For adolescent patients with JIA, the relationship between mood and clinical measures of disease remains poorly defined. This is partially due to the difficulty of unpicking all of the underlying mechanisms as well as the limitations of the few existing studies that included both children and adolescents with varying disease duration and age of onset [13, 14]. To date, no studies have undertaken a longitudinal analysis of these associations in a purely adolescent JIA inception cohort.
This study explores the hypothesis that for adolescents with JIA, depressive symptoms are associated with clinical measures of disease (active and limited joint count, disability, pain and the patient’s general evaluation of disease) at the patient’s first visit to a paediatric rheumatologist and that baseline depressive symptoms may predict future clinical outcomes.
Methods
Data for this study came from JIA patients recruited to the Childhood Arthritis Prospective Study (CAPS), a UK based inception cohort of childhood onset arthritis. Details of the study have been described elsewhere [15]. Ethical approval to undertake the study was given by the UK Northwest Multicentre Ethics Committee (No. 01/8/104). Written informed consent from parents/guardians of all patients was obtained and all able children provided informed assent. Consent was obtained according to the Declaration of Helsinki (updated 2008). Patients were recruited within 6 months of their first visit to a paediatric rheumatologist. Data collected at the first study visit were labelled baseline data. Patients were followed up longitudinally at 6 months, annually to 5 years and then at 7 and 10 years.
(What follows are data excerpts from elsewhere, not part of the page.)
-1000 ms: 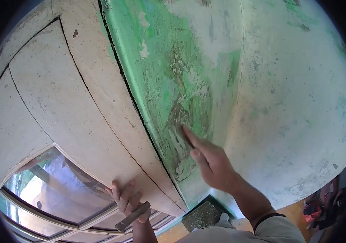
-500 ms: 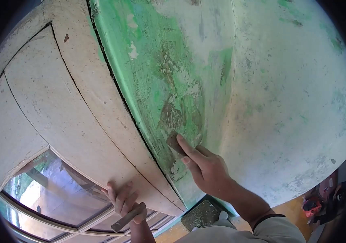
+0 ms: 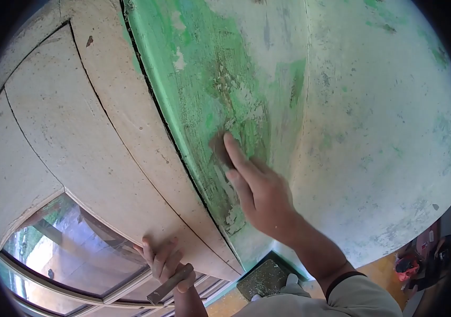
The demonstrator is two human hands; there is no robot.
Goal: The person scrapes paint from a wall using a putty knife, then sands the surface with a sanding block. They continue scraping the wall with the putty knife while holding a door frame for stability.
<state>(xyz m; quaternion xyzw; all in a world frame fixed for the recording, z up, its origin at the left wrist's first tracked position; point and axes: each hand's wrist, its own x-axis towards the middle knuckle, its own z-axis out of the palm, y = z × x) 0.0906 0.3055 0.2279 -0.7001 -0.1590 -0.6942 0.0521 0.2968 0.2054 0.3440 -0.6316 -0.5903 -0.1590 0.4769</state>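
Note:
My right hand [image 3: 260, 193] presses a small brown sanding pad [image 3: 218, 149] flat against the green, flaking paint of the wall strip [image 3: 204, 79] beside the door frame. Only the pad's upper edge shows past my fingertips. My left hand [image 3: 166, 262] rests against the lower edge of the cream wooden door panel [image 3: 77, 121], fingers wrapped around a narrow flat metal tool [image 3: 170, 284] that points down to the left.
A whitish plastered wall [image 3: 384, 137] with green stains fills the right side. Glass panes in a white frame [image 3: 72, 253] lie at the lower left. A dark mat [image 3: 262, 280] sits on the orange floor below, with colourful clutter [image 3: 421, 259] at the far right.
My right hand slid down the green strip with the pad, then back up to a higher spot. My left hand stayed on the door edge with the tool.

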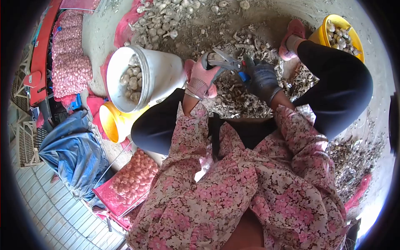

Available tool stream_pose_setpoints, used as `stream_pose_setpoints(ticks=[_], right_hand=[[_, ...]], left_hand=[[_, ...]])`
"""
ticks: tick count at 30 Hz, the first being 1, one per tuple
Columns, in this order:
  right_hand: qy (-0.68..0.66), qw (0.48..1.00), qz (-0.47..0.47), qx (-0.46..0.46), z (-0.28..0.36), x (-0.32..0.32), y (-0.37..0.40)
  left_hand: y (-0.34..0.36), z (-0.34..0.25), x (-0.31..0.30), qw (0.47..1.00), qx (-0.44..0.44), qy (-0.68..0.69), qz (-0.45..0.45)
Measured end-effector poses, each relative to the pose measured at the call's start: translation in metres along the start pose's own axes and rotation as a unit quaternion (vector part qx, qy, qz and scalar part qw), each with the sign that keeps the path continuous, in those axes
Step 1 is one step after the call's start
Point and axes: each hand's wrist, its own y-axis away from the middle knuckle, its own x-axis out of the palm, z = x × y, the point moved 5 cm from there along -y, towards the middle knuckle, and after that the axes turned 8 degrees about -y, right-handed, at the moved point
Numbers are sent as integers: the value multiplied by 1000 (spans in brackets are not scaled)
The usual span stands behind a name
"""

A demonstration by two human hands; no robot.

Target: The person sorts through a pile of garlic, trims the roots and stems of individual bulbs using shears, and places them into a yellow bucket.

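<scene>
My right hand [263,80], in a dark grey glove, is closed around the handles of pruning shears [228,62] with blue grips. Their metal blades stand apart and point left, toward my other hand. My left hand [202,79], in a pink glove, is closed on a garlic bulb [213,57] right by the blades, which partly cover it. Beneath both hands lies a heap of dry garlic stalks and trimmings [239,98]. Beyond it is a pile of untrimmed garlic [160,23] on the ground.
A white bucket [164,73] with garlic bulbs leans at my left, against a yellow bucket [111,123]. Another yellow bucket [361,46] of garlic stands beyond my right knee. Mesh sacks of garlic [68,71] and a blue tarp [77,152] lie farther left.
</scene>
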Motion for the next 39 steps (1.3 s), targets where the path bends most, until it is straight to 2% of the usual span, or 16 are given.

Clinical and psychological assessments
Depressive symptoms were assessed at baseline using the long version of the child self-report Mood and Feelings Questionnaire (MFQ) (Angold A, Costello EJ, Pickles A, Winder F., unpublished work) with a score of 0 indicating no depressive symptoms and a score of 66 indicating very high depressive symptoms. A score of ⩾27 was used as a cut-off score for major depressive disorder (MDD). This cut-off score has been shown to give the best diagnostic confidence with good sensitivity and specificity [16]. The continuous score version of the MFQ (0–66 score) was used in all other analyses.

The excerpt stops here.